In May, 1864, Mr. Punch presented the King of Prussia with the "Order of St. Gibbet" for his treatment of Denmark.

In August of the same year he portrayed the brigands dividing the spoil and Prussia grabbing the lion's share, thus foreshadowing the inevitable conflict with Austria.

In the war of 1870-1 he showed France on her knees but defying the new Caesar, and arraigned Bismarck before the altar of Justice for demanding exorbitant securities.

And in 1873, when the German occupation was ended by the payment of the indemnity, in a flash of prophetic vision Mr. Punch pictured France, vanquished but unsubdued, bidding her conqueror "Au revoir."

More than forty years followed, years of peace and prosperity for Great Britain, only broken by the South African war, the wounds of which were healed by a generous settlement. But all the time Germany was preparing for "The Day," steadily perfecting her war machine, enlarging her armies, creating a great fleet, and piling up colossal supplies of guns and munitions, while her professors and historians, harnessed to the car of militarism, inflamed the people against England as the jealous enemy of Germany's legitimate expansion. Abroad, like a great octopus, she was fastening the tentacles of permeation and penetration in every corner of the globe, honeycombing Russia and Belgium, France, England and America with secret agents, spying and intriguing and abusing our hospitality. For twenty-five years the Kaiser was our frequent and honoured, if somewhat embarrassing, guest, professing friendship for England and admiration of her ways, shooting at Sandringham, competing at Cowes, sending telegrams of congratulation to the University boat-race winners, ingratiating himself with all he met by his social gifts, his vivacious conversation, his prodigious versatility and energy.
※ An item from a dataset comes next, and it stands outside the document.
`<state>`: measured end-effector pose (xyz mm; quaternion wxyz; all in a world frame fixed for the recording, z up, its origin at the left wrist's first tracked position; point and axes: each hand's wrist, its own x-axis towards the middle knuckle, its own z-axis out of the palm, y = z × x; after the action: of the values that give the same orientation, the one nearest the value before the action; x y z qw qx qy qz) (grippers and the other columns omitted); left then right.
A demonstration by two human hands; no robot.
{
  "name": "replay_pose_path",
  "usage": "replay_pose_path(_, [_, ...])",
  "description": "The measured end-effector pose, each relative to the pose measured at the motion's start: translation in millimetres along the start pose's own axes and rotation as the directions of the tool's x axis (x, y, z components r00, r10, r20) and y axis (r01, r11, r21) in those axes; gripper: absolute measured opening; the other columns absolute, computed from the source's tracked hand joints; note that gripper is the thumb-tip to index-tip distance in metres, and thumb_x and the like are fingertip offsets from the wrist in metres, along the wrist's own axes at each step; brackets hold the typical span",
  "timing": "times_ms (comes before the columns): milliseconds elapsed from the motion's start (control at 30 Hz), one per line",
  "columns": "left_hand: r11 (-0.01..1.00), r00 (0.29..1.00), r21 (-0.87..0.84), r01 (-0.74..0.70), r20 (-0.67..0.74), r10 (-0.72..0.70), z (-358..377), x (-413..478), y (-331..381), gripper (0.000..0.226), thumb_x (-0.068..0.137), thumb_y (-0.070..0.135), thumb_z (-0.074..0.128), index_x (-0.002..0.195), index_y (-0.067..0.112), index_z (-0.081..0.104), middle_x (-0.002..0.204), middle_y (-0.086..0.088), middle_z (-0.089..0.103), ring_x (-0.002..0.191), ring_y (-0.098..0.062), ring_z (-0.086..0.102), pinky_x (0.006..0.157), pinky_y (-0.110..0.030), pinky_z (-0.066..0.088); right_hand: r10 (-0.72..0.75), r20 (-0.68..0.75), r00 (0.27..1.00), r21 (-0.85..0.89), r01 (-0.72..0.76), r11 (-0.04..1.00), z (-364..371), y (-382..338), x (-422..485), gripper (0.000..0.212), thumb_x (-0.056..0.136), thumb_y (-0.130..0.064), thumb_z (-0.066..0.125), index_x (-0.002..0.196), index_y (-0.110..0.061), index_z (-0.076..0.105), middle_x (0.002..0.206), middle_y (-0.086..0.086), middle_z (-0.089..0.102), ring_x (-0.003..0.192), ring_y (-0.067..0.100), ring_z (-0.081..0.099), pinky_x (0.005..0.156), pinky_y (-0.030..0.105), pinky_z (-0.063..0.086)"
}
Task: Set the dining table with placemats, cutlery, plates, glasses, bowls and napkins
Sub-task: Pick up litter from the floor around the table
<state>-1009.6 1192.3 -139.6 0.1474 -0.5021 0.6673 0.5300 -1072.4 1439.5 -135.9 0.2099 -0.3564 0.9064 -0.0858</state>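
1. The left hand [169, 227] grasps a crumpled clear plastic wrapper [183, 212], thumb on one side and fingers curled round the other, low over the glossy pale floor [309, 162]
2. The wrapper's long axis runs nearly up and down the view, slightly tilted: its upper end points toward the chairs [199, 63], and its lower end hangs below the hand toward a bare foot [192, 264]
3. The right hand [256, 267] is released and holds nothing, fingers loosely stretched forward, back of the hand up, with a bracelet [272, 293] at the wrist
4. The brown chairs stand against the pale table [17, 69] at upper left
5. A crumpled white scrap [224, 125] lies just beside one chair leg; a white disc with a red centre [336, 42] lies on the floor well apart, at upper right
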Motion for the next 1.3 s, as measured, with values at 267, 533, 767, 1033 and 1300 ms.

Assumes the God, Affects to nod, And seems to shake the spheres;

though unfortunately never nodding in the way that Homer did.

"Unter den Linden"--always at Home, "Under the Limelight," wherever I roam.

In 1905 the Kaiser was "The Sower of Tares," the enemy of Europe.

In 1910 he was Teutonising and Prussifying Turkey; in 1911 discovering to his discomfort that the Triple Entente was a solid fact.

And in September, 1913, he was shown as unable to dissemble his disappointment at the defeat of the German-trained Turkish army by the Balkan League.